I have some confustion on the proper type and class I should use and need advice?

The disconnect on the South Bend 13 is not a motor starter. 
The motor is 1 hp, 3 phase, and has 3 fuses in place. The FLA is 3.2 at 60Hz, and 40c.

The fuse found in the disconnect is a Shawmut, time delay, renewable fuse, RF30, 30 amps, 250v, class H. The fuse is 2" x 9/16". 

This fuse size seems a bit large for this motor. If I use the basic 3.2 amps x 1.25 = 4 amps.

Can I order the same type fuse as found, class H, RF5 and replace the three RF30?

toolman_ar


----------



## JimDawson (Jul 8, 2016)

Normally you want to fuse for the wire size.  If you are feeding with 14ga, then a 15 amp fuse would be correct.   The heaters protect the motor and should be sized correctly.


----------



## toolman_ar (Jul 8, 2016)

Jim,
There is not a motor starter.

Just a disconnect. 

Inside the disconnect are these time delay fuses.

Inside the disconnect are the Frankinstine blade type connectors. 

Power comes in from RPC, to the disconnect, through the fuses. So I guess there is no motor overload protection.

toolman_ar


----------



## JimDawson (Jul 8, 2016)

Oh.  In that case I guess I would try the 5 amp fuses and maybe have some 7.5 amp on hand just in case.


----------



## toolman_ar (Jul 8, 2016)

Eventually the RPC will feed a fuse pannel.

And a proper size breaker will be placed for each machine.

Today I just want to spin this up to see what works or... Does not work.

I will order up some 5's and 7's.

Thank you.

toolman_ar


----------



## talvare (Jul 8, 2016)

Typically when there is no overload protection provided you would want to size your fuses at about 1.25 to 1.5 x FLA and use time delay fuses to prevent  nuisance tripping. Motors typically draw 3 to 5 times FLA on start-up.

Ted


----------



## mksj (Jul 8, 2016)

Motor calculators recommend 6-10 amps depending on the type of fuse at 240V, smaller fuses tend to be high A, larger fuses lower A. The FLA from these tables (1 Hp) is higher than your motor. In a class H fuse at 240V I would use a dual element 6 or 8 amp, same as previously recommended, but have not seen a 7 or 7.5A class H fuse.


----------



## toolman_ar (Jul 9, 2016)

Thank you for the responses.

I have some 5 amp fuses on the way, but might be Monday before I can test the machine.  
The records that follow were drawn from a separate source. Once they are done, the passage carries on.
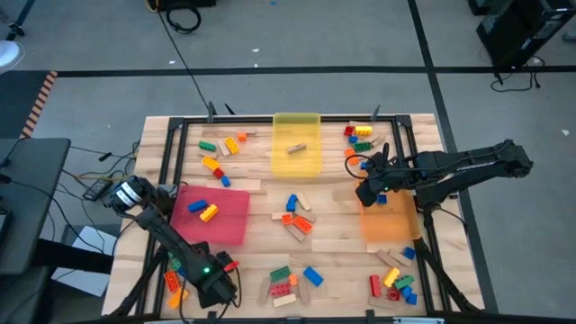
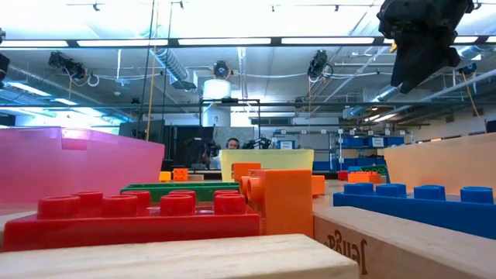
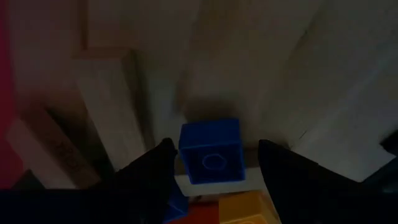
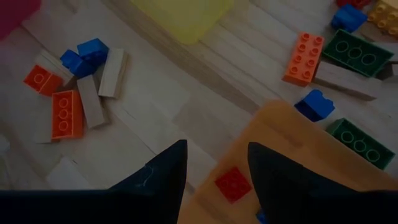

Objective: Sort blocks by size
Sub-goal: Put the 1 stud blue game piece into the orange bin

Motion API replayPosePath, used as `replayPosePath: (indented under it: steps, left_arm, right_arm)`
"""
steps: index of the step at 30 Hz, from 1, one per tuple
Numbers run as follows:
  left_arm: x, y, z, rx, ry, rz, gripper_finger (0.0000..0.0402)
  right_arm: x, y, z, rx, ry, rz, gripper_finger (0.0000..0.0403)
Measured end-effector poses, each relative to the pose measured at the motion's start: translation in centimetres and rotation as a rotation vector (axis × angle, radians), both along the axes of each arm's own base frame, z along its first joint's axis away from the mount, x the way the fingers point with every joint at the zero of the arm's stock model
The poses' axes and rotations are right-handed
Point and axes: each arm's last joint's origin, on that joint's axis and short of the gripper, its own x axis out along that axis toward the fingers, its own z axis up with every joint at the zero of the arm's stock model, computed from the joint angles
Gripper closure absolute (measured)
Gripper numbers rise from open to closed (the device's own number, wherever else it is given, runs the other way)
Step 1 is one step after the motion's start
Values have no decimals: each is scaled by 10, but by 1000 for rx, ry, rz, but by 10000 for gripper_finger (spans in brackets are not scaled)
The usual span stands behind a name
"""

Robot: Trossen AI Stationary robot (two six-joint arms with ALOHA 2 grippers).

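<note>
My left gripper (image 1: 219, 286) is low over the table's near left corner, pointing down and open. In its wrist view a small blue brick (image 3: 210, 155) sits between the two fingers. One finger (image 3: 158, 171) is right beside the brick and the other (image 3: 283, 174) stands apart from it. I cannot tell whether the near finger touches the brick. Tan wooden blocks (image 3: 106, 106) lie flat beside it. My right gripper (image 1: 367, 193) hangs open above the orange tray's (image 1: 390, 220) far left edge, with nothing between its fingers. A small red brick (image 4: 233, 183) lies in that tray.
A pink tray (image 1: 236, 220) holds a red brick and a yellow one. The yellow tray (image 1: 297, 162) at the far middle holds one wooden block. Brick clusters lie at the centre (image 1: 297, 216), far left (image 1: 220, 153), far right (image 1: 360, 135), near middle (image 1: 288, 283) and near right (image 1: 396, 283).
</note>
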Motion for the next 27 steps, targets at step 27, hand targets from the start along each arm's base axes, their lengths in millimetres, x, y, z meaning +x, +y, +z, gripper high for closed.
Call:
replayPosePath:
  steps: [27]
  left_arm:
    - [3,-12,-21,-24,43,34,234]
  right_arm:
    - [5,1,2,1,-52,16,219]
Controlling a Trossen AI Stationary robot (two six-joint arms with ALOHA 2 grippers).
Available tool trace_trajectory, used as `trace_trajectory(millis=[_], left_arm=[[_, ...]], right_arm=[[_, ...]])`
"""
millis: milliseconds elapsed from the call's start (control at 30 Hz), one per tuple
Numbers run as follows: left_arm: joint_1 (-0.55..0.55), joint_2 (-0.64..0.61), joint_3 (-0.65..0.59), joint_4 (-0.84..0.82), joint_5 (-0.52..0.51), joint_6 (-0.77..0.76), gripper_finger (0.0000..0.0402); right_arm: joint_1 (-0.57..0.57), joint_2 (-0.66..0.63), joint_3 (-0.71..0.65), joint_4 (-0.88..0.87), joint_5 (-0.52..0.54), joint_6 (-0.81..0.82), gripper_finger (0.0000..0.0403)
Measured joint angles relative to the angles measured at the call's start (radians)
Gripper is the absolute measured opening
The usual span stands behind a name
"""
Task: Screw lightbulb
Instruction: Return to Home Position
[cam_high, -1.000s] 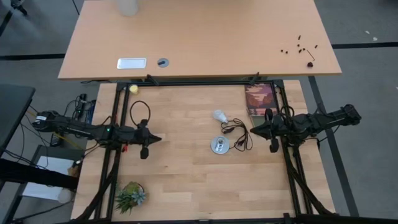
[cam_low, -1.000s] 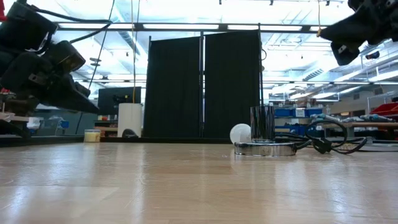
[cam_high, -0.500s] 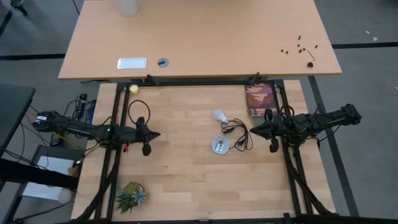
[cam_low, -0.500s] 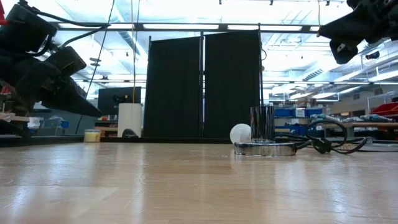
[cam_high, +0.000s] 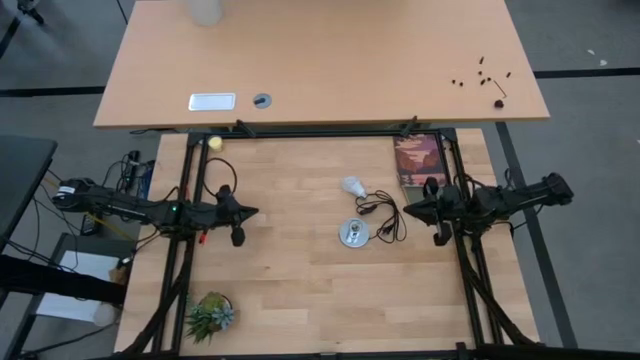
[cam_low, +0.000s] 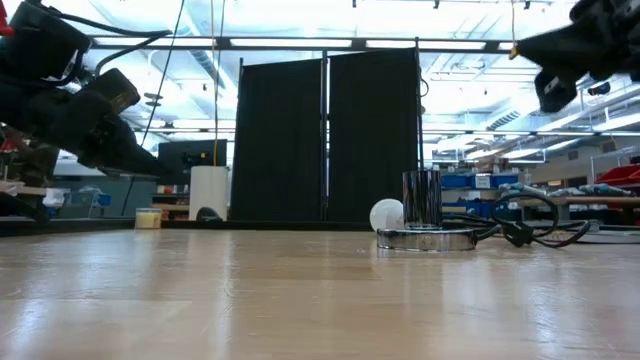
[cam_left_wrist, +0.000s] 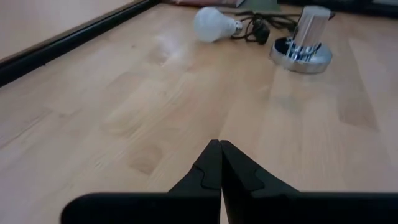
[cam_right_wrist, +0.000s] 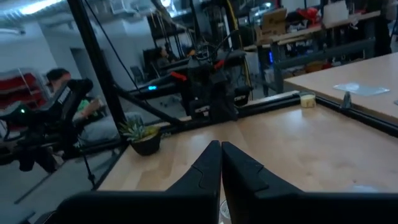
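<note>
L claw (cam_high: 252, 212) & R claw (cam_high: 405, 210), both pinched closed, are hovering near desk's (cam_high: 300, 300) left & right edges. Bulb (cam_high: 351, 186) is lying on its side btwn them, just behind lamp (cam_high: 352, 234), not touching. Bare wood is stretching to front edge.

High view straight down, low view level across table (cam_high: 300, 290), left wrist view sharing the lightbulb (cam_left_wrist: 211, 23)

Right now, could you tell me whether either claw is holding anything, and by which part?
Nothing is held: the left claw and right claw are shut and empty; the small white rounded lightbulb lies on the wooden table.
</note>
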Motion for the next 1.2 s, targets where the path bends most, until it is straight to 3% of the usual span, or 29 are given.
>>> trace_trajectory(millis=[300, 500, 833, 1000, 1200], left_arm=[[0.0, 0.0, 0.0, 0.074, 0.0, -0.008, 0.0005], [0.0, 0.001, 0.001, 0.144, -0.041, -0.029, 0.0005], [0.0, 0.0, 0.001, 0.187, -0.018, -0.098, 0.0005], [0.0, 0.0, 0.001, 0.189, 0.06, -0.02, 0.0005], [0.0, 0.0, 0.001, 0.203, 0.059, 0.134, 0.0005]], right_arm=[[0.0, -0.061, -0.122, 0.162, -0.001, 0.0, 0.0021], [0.001, -0.096, -0.128, 0.158, -0.005, 0.001, 0.0022], [0.001, -0.102, -0.128, 0.136, -0.005, 0.001, 0.0022], [0.001, -0.1, -0.128, 0.137, -0.005, 0.001, 0.0021], [0.001, -0.1, -0.128, 0.137, -0.005, 0.001, 0.0022]])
If the 5 amp fuses don't survive, I will go with the dual elemen type, 6 to 10 amp.

toolman_ar


----------



## toolman_ar (Jul 23, 2016)

As perdicted the 5 amp fuses did not survive.

I have some 10 amp, dual element fuses on the way.

But I was able to get the lathe to run. Ran very quiet! Only thing I heard was click, clikc, click...

Thank you all for your help.  I have more testing to do once the correct fuses are installed. And lots of cleaning to do.


toolman_ar


----------